** ASSIGNED TASK **
Please reproduce the full set of data below exactly.
*****
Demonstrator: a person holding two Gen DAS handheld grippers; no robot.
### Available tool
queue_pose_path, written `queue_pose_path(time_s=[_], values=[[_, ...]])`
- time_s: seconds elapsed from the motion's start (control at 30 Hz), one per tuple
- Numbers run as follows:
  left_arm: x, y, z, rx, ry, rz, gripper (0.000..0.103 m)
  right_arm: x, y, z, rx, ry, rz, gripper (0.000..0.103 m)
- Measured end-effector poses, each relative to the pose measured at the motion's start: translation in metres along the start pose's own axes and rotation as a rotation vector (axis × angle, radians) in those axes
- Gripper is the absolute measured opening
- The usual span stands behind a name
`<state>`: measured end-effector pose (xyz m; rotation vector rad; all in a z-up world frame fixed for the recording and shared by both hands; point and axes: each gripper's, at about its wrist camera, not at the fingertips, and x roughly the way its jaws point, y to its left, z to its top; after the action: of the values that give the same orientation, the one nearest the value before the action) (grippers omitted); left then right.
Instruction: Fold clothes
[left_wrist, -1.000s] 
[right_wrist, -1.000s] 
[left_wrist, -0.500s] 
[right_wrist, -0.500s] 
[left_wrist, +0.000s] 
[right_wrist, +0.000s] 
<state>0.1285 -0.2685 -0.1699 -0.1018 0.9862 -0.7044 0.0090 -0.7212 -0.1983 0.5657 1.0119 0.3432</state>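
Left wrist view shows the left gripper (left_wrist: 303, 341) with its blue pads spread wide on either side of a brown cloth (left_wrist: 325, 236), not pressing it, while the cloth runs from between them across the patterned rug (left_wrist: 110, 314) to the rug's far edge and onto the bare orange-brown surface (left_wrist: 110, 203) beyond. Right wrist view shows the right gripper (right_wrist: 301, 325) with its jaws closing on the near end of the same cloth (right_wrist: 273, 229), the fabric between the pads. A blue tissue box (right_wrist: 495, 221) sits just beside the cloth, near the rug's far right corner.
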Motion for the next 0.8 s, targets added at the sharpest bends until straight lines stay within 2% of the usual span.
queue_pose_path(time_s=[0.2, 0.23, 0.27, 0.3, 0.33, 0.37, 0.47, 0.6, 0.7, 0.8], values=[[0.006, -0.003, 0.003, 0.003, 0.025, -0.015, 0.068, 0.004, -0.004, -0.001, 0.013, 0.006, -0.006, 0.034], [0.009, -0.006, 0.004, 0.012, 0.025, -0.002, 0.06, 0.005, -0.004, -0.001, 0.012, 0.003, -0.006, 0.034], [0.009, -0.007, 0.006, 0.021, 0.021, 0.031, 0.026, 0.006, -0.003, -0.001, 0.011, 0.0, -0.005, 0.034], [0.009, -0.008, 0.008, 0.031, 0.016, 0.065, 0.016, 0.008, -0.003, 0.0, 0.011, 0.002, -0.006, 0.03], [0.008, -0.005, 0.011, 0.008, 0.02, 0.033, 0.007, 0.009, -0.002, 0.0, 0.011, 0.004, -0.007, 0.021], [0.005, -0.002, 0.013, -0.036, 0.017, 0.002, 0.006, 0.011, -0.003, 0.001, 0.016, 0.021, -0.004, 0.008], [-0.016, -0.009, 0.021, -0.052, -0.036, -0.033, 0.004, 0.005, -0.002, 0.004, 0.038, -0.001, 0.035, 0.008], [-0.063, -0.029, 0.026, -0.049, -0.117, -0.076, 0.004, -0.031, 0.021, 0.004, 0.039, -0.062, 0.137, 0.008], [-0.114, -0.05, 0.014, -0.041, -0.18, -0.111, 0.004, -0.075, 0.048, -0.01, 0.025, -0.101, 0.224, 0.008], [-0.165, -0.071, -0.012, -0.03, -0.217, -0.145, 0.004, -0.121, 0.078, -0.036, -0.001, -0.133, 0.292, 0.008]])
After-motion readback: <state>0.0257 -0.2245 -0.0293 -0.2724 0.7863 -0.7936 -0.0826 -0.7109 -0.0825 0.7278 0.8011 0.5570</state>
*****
** RESPONSE **
Demonstrator: a person holding two Gen DAS handheld grippers; no robot.
### Available tool
queue_pose_path, written `queue_pose_path(time_s=[_], values=[[_, ...]])`
- time_s: seconds elapsed from the motion's start (control at 30 Hz), one per tuple
- Numbers run as follows:
  left_arm: x, y, z, rx, ry, rz, gripper (0.000..0.103 m)
  right_arm: x, y, z, rx, ry, rz, gripper (0.000..0.103 m)
- Measured end-effector poses, each relative to the pose measured at the motion's start: translation in metres along the start pose's own axes and rotation as a rotation vector (axis × angle, radians) in those axes
- Gripper is the absolute measured opening
- The usual span stands behind a name
`<state>`: measured end-effector pose (xyz m; rotation vector rad; all in a z-up world frame fixed for the recording and shared by both hands; point and axes: each gripper's, at about its wrist camera, not at the fingertips, and x roughly the way its jaws point, y to its left, z to its top; after the action: of the values that give the same orientation, the one nearest the value before the action) (grippers omitted); left then right.
Instruction: Fold clothes
[left_wrist, -1.000s] 
[right_wrist, -1.000s] 
[left_wrist, -0.500s] 
[right_wrist, -0.500s] 
[left_wrist, +0.000s] 
[right_wrist, +0.000s] 
<state>0.1285 -0.2685 -0.1699 -0.1018 0.9862 -0.7044 0.0090 -0.7212 -0.1983 0.5657 1.0119 0.3432</state>
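Left wrist view shows the left gripper (left_wrist: 303, 341) with its blue pads spread wide on either side of a brown cloth (left_wrist: 325, 236), not pressing it, while the cloth runs from between them across the patterned rug (left_wrist: 110, 314) to the rug's far edge and onto the bare orange-brown surface (left_wrist: 110, 203) beyond. Right wrist view shows the right gripper (right_wrist: 301, 325) with its jaws closing on the near end of the same cloth (right_wrist: 273, 229), the fabric between the pads. A blue tissue box (right_wrist: 495, 221) sits just beside the cloth, near the rug's far right corner.
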Motion for the next 0.8 s, targets added at the sharpest bends until straight lines stay within 2% of the usual span.
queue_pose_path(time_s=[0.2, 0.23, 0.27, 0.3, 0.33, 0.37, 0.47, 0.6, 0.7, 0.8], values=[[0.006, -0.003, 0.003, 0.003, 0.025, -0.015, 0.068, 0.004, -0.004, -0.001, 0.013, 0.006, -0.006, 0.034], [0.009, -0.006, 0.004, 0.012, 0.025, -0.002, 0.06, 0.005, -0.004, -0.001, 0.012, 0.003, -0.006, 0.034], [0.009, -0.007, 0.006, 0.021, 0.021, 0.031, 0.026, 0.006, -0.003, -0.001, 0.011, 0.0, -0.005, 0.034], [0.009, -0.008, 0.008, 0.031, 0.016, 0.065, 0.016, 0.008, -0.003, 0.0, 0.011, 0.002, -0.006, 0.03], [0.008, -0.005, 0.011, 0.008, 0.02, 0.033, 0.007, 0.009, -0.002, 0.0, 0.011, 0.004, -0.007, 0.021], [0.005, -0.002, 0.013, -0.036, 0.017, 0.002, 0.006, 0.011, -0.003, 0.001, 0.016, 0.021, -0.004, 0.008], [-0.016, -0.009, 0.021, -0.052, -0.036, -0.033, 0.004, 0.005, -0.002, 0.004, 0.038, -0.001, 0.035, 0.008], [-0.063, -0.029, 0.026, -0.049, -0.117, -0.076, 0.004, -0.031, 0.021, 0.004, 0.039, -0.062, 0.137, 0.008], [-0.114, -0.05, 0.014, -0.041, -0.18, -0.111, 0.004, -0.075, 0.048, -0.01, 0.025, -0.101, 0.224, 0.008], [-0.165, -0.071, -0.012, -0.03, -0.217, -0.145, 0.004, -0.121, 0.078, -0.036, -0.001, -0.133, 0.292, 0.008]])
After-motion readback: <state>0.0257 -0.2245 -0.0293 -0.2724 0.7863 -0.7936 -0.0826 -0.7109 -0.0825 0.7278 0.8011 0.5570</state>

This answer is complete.